録画については、セッションの開始、終了にあわせて録画を開始したり停止したりします。今年はエンコード、アップロードまで会期中にしてしまいました。配信については、音声や映像が適切に配信されているかモニターしています。視聴者からのフィードバックもチェックし、調整が必要な場合は行います。
会場最前列、最も良い場所でひたすら発表を聞くことができます。また、会場外から画質や音質についてお褒めの言葉を頂けたり、会場の内外でやり取りがおこるととても嬉しいですね。
録画配信に関しては、発表中は必ず誰かがついて見ていなければいけないので、参加したいセッションに参加できない可能性があります。また、一度きりの発表をできるだけ漏らさず録画、配信しなければならないので、緊張感のあるお仕事です。
発表者、参加者の皆さん、録画配信班にインターネット接続を提供します。
会期前は会場と相談しながら無線アクセスポイントの設置数、位置を決定します。ネットワークの配線経路を検討し、必要なケーブル長を計算したり、必要な機材を調達したりします。
祈りながら状況をうかがっています。会場の方と相談しながら状況を改善するために少しでも出来ることは無いかを検討しつづけています。ネットワーク譲り合ってご利用いただけるようお願いを続けたりもします。
安定したネットワーク接続を提供できているとそれだけで幸せなのですが、ここ 2 年は負け続けているので辛いところです。
安定したインターネット接続を多数の参加者に提供するのは技術的にも難しい部分が多く、また、事前のリハーサルが困難なのも悩ましいところです。皆さんの「ネット全然つながらない」という声を心痛めながら受け止めています。
KaigiFreaks として RubyKaigi に参加されてる方だけではなく、都合により参加できない方たちにも RubyKaigi の魅力・楽しさをお伝えします。
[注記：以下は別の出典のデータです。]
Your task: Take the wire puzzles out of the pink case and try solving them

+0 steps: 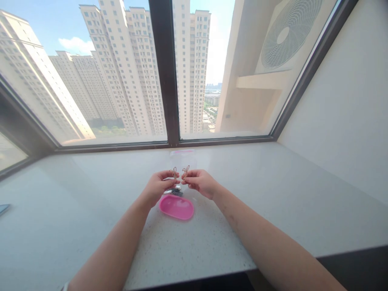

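Observation:
My left hand point(158, 185) pinches a small gold bow-shaped ornament point(174, 171) between thumb and fingers. A similar gold bow-shaped ornament point(186, 171) is pinched in my right hand point(203, 182). Both are held up close together, side by side with a narrow gap. They look like looped metal bows, but their exact kind is too small to make out. Below the hands lies a little pile of dark and silvery pieces point(176, 191), partly covered by my left fingers. Just in front of that pile sits a shallow pink oval tray point(177, 207).
Behind the hands, a clear plastic bag point(183, 153) with a pink strip lies on the speckled white counter point(182, 250). A dark window frame point(169, 81) rises at the back, and a white wall point(342, 113) stands on the right. At the far left edge is a flat bluish object point(4, 209).

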Available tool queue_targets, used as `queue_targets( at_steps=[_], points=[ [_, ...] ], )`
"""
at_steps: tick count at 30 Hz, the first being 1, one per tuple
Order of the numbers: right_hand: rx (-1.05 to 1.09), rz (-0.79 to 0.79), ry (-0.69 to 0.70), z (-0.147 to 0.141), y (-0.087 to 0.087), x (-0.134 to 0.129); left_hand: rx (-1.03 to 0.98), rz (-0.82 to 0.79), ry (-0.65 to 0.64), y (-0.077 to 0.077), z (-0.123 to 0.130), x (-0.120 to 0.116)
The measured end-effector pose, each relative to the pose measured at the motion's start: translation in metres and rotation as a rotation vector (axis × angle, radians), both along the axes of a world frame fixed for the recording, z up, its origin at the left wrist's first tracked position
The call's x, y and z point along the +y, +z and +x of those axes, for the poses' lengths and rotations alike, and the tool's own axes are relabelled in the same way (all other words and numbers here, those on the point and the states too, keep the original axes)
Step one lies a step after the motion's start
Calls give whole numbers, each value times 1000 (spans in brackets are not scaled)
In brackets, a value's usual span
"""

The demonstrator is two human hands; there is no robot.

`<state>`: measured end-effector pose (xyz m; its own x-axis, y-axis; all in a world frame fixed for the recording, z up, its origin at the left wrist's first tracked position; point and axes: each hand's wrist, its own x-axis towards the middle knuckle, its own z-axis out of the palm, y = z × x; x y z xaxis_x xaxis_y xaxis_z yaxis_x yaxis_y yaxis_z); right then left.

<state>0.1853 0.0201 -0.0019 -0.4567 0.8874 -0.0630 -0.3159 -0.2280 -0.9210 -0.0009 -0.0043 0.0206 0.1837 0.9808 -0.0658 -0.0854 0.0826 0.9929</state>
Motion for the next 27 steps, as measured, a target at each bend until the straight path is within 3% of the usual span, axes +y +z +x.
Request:
queue_targets(
  at_steps=[10, 27],
  points=[
    [-11, -19, 6, -1, -2, 0, -8, 32, 67, -3, -2, 3],
    [-45, 51, 17, 0, -1, -2, -37, 2, -47, 0, 0, 0]
  ],
)
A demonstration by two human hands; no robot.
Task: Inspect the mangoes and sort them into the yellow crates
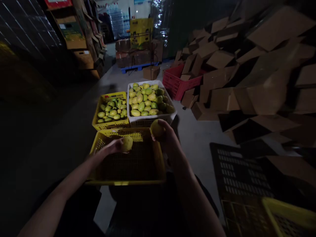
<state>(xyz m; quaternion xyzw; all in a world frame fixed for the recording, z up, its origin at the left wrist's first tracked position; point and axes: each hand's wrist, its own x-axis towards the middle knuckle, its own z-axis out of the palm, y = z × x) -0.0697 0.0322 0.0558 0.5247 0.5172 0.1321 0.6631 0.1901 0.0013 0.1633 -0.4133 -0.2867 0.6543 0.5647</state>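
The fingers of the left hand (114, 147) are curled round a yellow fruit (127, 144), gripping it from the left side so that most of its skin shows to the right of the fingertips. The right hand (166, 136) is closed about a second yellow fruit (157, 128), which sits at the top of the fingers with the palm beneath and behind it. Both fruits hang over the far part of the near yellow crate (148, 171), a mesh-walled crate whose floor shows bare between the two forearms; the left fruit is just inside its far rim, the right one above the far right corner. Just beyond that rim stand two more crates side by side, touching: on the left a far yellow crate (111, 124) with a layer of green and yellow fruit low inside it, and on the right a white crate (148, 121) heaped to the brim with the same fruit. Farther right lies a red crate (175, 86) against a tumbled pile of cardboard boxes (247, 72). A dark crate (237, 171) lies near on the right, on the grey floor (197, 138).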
名前の通り「レポート」を書きます。RubyKaigi2010 では直前特集号として、RubyKaigi2010 の見所やセッションの概要などをるびまの上で週刊連載でお届けしました。今年は参加者のしおりとして、参加者への諸注意を伝える役割も果しました。メインとしては会期中の「当日レポート」があります。RubyKaigi2010 の発表を直接聞き、なるべく早くレポートをまとめ gihyo.jp 上で公開します。
会期中は、各担当の発表を直接聞きに行き、空き時間などを使いレポートにまとめ逐次公開していきます。当日レポートなのでなるべく早く公開することももちろんですが、文章の読み易さ、内容の正しさなどにも気をつけるようにしています。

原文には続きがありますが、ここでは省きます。